◆ TASK ITEM ◆
Would you transcribe word for word every line from the one containing "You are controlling" to the end of the data, both ends included, and leave out the rest?

===== DATA BLOCK =====

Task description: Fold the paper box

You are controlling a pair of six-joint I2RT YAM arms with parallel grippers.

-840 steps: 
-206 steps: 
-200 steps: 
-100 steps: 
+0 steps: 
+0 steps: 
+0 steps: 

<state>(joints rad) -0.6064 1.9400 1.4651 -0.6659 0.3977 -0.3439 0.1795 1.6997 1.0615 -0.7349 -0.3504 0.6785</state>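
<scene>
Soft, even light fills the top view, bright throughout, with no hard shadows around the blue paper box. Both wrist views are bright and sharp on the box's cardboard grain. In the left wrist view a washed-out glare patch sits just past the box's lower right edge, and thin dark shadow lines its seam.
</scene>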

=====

◆ EXERCISE SOLUTION ◆
You are controlling a pair of six-joint I2RT YAM arms with parallel grippers.

-840 steps: 
-206 steps: 
-200 steps: 
-100 steps: 
+0 steps: 
+0 steps: 
+0 steps: 

<state>(joints rad) -0.6064 1.9400 1.4651 -0.6659 0.3977 -0.3439 0.1795 1.6997 1.0615 -0.7349 -0.3504 0.6785</state>
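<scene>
Soft, even light fills the top view, bright throughout, with no hard shadows around the blue paper box. Both wrist views are bright and sharp on the box's cardboard grain. In the left wrist view a washed-out glare patch sits just past the box's lower right edge, and thin dark shadow lines its seam.
</scene>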

The exercise contains nothing more.